» AVAILABLE DATA
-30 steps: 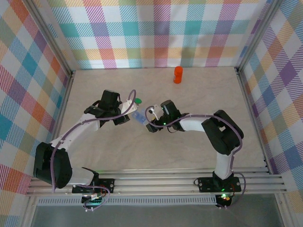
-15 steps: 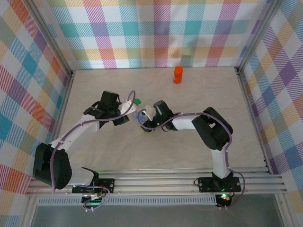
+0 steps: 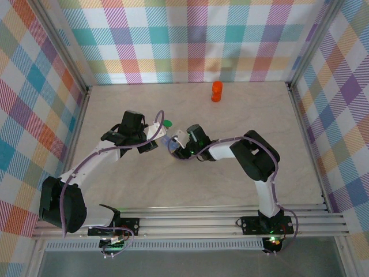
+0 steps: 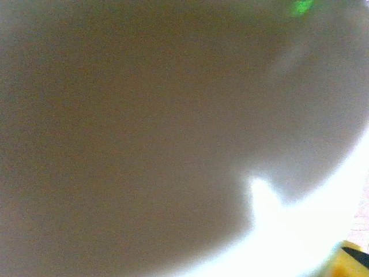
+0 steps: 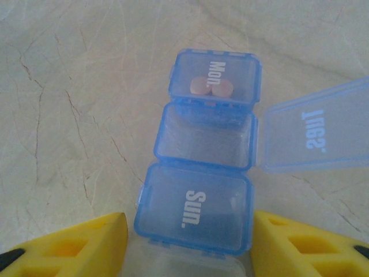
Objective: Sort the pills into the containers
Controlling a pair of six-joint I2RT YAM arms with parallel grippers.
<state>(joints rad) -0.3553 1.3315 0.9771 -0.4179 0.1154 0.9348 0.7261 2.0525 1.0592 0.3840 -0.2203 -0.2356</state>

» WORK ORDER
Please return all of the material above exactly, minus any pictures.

» ANSWER SPACE
-30 steps: 
-15 steps: 
+0 steps: 
+0 steps: 
+0 steps: 
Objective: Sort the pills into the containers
Controlling a pair of six-joint I2RT YAM arms with parallel grippers.
<state>(joints rad) -0.3553 1.3315 0.9771 -0.4179 0.1154 0.9348 0.7261 2.0525 1.0592 0.3840 -0.2203 -0.2356</state>

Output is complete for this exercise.